Just wondering, how would I go about recreating the "simple block" effect of the cityscape in Mirror's Edge in Photoshop? 

I've tried getting a photo of a cityscape, made it black and white, upped the brightness by a lot, added the "Cutout" effect and then gave it a blue saturation. 

I also tried drawing a simple cuboid as a building and gave it a blue and white gradient as well as little orange and red lines.  

If you were to do a Mirror's Edge style cityscape in Photoshop or any other application, how would you do it?


Here are examples of my attempts:


----------



## LotsOfNothing (Nov 9, 2009)

Better ask esurance.


----------



## Kangamutt (Nov 9, 2009)

Put up some links/attachments of your work so we can see what you're talking about.


----------



## Aden (Nov 9, 2009)

With a source photo, playing with the curves and a color overlay layer should work just fine.


----------



## FlamedramonX20 (Nov 9, 2009)

Kangaroo_Boy said:


> Put up some links/attachments of your work so we can see what you're talking about.









 This is my attempt at it using gradients on top of lineart.


As a simplified version of this:

http://www.zethien.com/zethien/wp-content/uploads/2009/08/21-the-city-8.jpg


----------



## Kangamutt (Nov 9, 2009)

I see what you're trying for. Right now, gradients shouldn't be used. It's best to start out with flat, blocked-out shadows. For the most part, the light is being blocked out on square planes. And your shading looks like the layer is under the red & yellow accents. put the shading layer over the red and yellow and turn down the opacity. The colours are right, but your biggest problem right now is the fact you don't have any perspective or a set light source. Get those set before ANYTHING, and your shadows should fall into place much easier. Another problem is that you're referencing some heavily stylized work, I suggest trying some screenshots of the game itself first. http://ps3media.ign.com/ps3/image/article/845/845572/mirrors-edge-20080115102316761.jpg


----------



## FlamedramonX20 (Nov 9, 2009)

Kangaroo_Boy said:


> I see what you're trying for. Right now, gradients shouldn't be used. It's best to start out with flat, blocked-out shadows. For the most part, the light is being blocked out on square planes.
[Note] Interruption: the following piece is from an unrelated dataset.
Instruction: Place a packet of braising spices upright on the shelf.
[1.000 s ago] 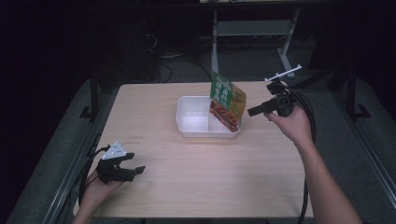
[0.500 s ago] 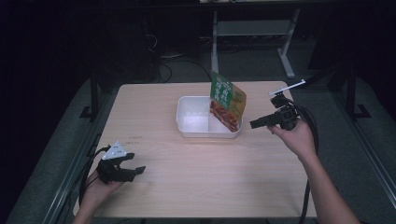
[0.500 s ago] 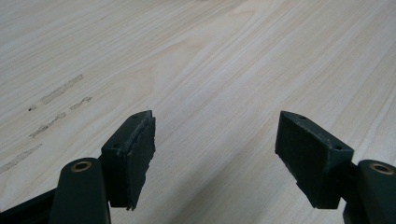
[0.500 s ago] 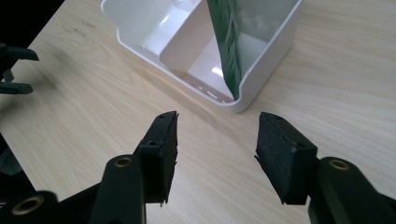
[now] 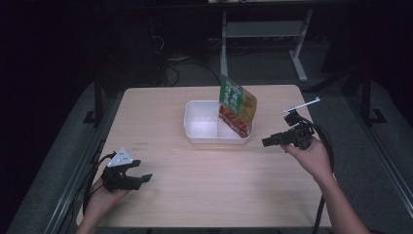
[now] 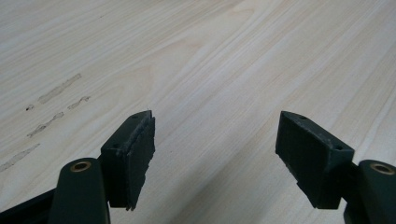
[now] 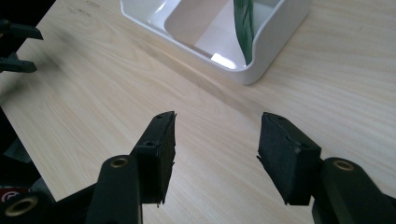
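The green and red packet (image 5: pixel 237 111) standing in the white tray (image 5: pixel 199 131) carries printing, but none of it can be read.

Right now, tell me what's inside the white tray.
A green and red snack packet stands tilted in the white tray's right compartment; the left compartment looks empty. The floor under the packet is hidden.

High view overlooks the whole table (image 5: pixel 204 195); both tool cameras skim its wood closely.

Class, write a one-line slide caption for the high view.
Snack packet leaning in a white tray on a wooden table; right gripper open beside it.
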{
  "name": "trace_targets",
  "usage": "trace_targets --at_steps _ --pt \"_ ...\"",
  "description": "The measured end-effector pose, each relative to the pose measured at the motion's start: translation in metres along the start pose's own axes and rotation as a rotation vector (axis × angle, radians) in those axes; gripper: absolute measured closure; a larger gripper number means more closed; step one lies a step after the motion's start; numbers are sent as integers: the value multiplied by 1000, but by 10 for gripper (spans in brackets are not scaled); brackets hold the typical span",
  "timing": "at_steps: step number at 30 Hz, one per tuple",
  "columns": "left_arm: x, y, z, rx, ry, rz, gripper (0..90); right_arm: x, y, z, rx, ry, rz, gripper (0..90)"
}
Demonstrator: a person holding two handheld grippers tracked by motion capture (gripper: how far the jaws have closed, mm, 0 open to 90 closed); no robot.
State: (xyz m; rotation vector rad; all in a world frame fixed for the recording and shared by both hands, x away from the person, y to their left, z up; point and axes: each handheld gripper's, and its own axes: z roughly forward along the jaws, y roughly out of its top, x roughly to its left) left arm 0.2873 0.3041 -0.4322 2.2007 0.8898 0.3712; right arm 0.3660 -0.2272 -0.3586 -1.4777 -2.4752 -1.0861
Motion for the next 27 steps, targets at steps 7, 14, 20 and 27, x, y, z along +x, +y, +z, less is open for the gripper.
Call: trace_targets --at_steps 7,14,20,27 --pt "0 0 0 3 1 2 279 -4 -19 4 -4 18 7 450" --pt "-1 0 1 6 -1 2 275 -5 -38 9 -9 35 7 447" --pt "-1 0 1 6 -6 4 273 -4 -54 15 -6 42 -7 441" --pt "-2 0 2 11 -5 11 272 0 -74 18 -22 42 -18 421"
And your shading looks like the layer is under the red & yellow accents. put the shading layer over the red and yellow and turn down the opacity. The colours are right, but your biggest problem right now is the fact you don't have any perspective or a set light source. Get those set before ANYTHING, and your shadows should fall into place much easier. Another problem is that you're referencing some heavily stylized work, I suggest trying some screenshots of the game itself first. http://ps3media.ign.com/ps3/image/article/845/845572/mirrors-edge-20080115102316761.jpg




Here are my latest attempts at it.


----------



## ZiggyTheWolf (Nov 22, 2009)

Well aside from the coloring and all that jazz may i suggest usage of vanishing points and horizon lines which will first off even without the coloring make the image look much nicer,

As for the coloring, In my opinion the effectiveness of the mirrors edge style was due to a limited and powerful color pallete and simple base shapes but it didnt sacrifice detail, whereas in your images you forgo almost all detail in favor of just colors and if you are aiming for that much simplification may i suggest that as the image draws into the distance (See vanishing point) that it becomes more abstract as in whisps of color or else you will end up with a focus point issue. Which goes with another point, is this a background for an already existing image? because if so i'd stress even more importantly the need to make the image more abstract for you dont want the background to detract from the main part of the image and instead compliment it.

I hope anything i have said helps and of course if you need any clarification of something i have said please do ask and i'll respond.

cheers and all the best


----------



## krisCrash (Nov 24, 2009)

Why are you using lines when the style you want does not have lines?


----------